▶ Task brief:
Count how many lines of the material below have the word "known" and give only the number.

▶ Raw data:
########
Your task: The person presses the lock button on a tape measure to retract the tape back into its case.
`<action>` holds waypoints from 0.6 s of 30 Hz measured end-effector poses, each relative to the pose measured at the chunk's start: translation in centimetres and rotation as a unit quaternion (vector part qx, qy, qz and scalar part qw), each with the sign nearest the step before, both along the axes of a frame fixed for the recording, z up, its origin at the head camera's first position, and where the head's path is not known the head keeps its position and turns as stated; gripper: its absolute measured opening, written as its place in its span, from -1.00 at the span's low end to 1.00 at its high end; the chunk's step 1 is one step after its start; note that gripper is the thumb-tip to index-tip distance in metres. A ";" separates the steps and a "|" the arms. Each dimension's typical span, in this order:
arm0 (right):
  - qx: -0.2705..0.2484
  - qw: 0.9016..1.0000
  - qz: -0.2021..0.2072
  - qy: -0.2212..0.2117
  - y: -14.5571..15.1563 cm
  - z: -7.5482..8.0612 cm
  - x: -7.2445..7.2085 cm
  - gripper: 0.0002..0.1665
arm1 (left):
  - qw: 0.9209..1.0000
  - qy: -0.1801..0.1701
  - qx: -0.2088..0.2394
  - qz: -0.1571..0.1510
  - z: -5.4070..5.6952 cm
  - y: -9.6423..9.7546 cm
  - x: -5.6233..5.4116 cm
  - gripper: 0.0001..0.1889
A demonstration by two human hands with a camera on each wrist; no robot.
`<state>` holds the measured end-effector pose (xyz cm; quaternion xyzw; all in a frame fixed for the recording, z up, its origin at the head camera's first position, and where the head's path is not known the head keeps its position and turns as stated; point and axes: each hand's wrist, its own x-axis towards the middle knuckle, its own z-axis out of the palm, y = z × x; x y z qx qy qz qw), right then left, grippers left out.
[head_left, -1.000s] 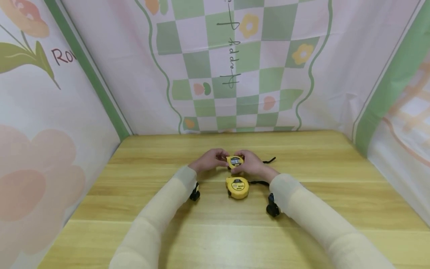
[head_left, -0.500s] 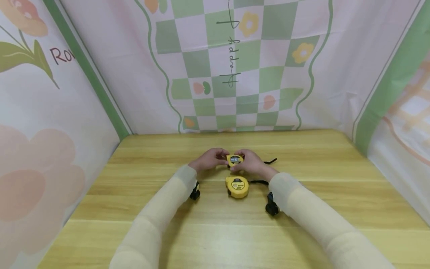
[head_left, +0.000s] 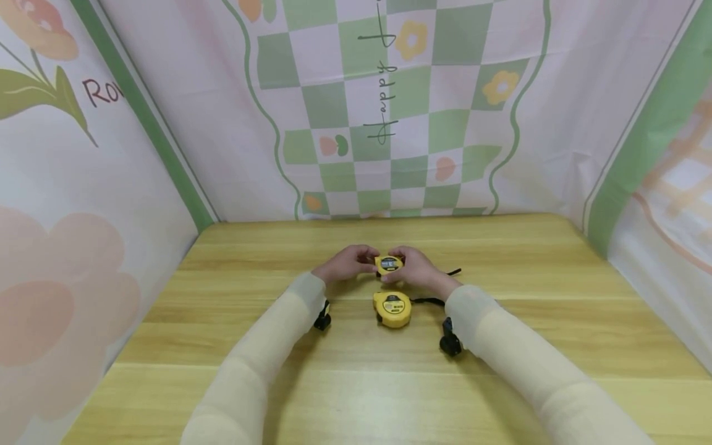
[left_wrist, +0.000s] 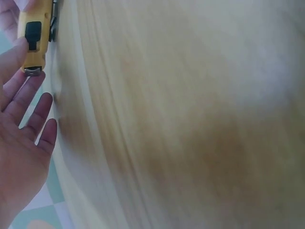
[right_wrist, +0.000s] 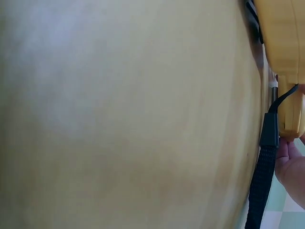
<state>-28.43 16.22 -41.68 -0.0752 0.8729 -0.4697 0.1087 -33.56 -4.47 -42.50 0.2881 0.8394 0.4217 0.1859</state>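
Both hands are at a small yellow tape measure (head_left: 389,264) with a dark label, near the middle of the table. My right hand (head_left: 416,269) grips its right side between thumb and fingers. From the left, my left hand (head_left: 347,262) pinches its front end; in the left wrist view the thumb lies by the black lock button (left_wrist: 33,31), with fingertips around the tape's mouth and the other fingers spread. A larger yellow tape measure (head_left: 392,309) lies nearer, apart from both hands. In the right wrist view, this larger case (right_wrist: 283,38) partly covers the held one (right_wrist: 289,112).
The wooden table (head_left: 356,395) stretches around the hands. A black strap (head_left: 427,301) runs from the larger tape measure toward the right wrist, and another strap (head_left: 455,271) shows behind the right hand. Patterned cloth (head_left: 364,176) hangs behind the table and at both sides.
The strap end behind the right hand has shifted slightly right and down. Both hands stay nearly still on the small tape measure, and the larger one has not moved.
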 end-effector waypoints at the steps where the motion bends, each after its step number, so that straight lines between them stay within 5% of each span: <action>1: 0.000 1.000 0.001 0.000 0.1 0.0 0.0 -0.09 | 1.000 0.000 0.001 -0.001 0.0 0.0 0.0 -0.57; 18: 0.001 1.000 0.017 0.018 1.7 1.5 -0.2 -0.11 | 0.999 0.016 0.025 0.018 0.8 -1.0 0.3 -0.47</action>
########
▶ Task solution:
2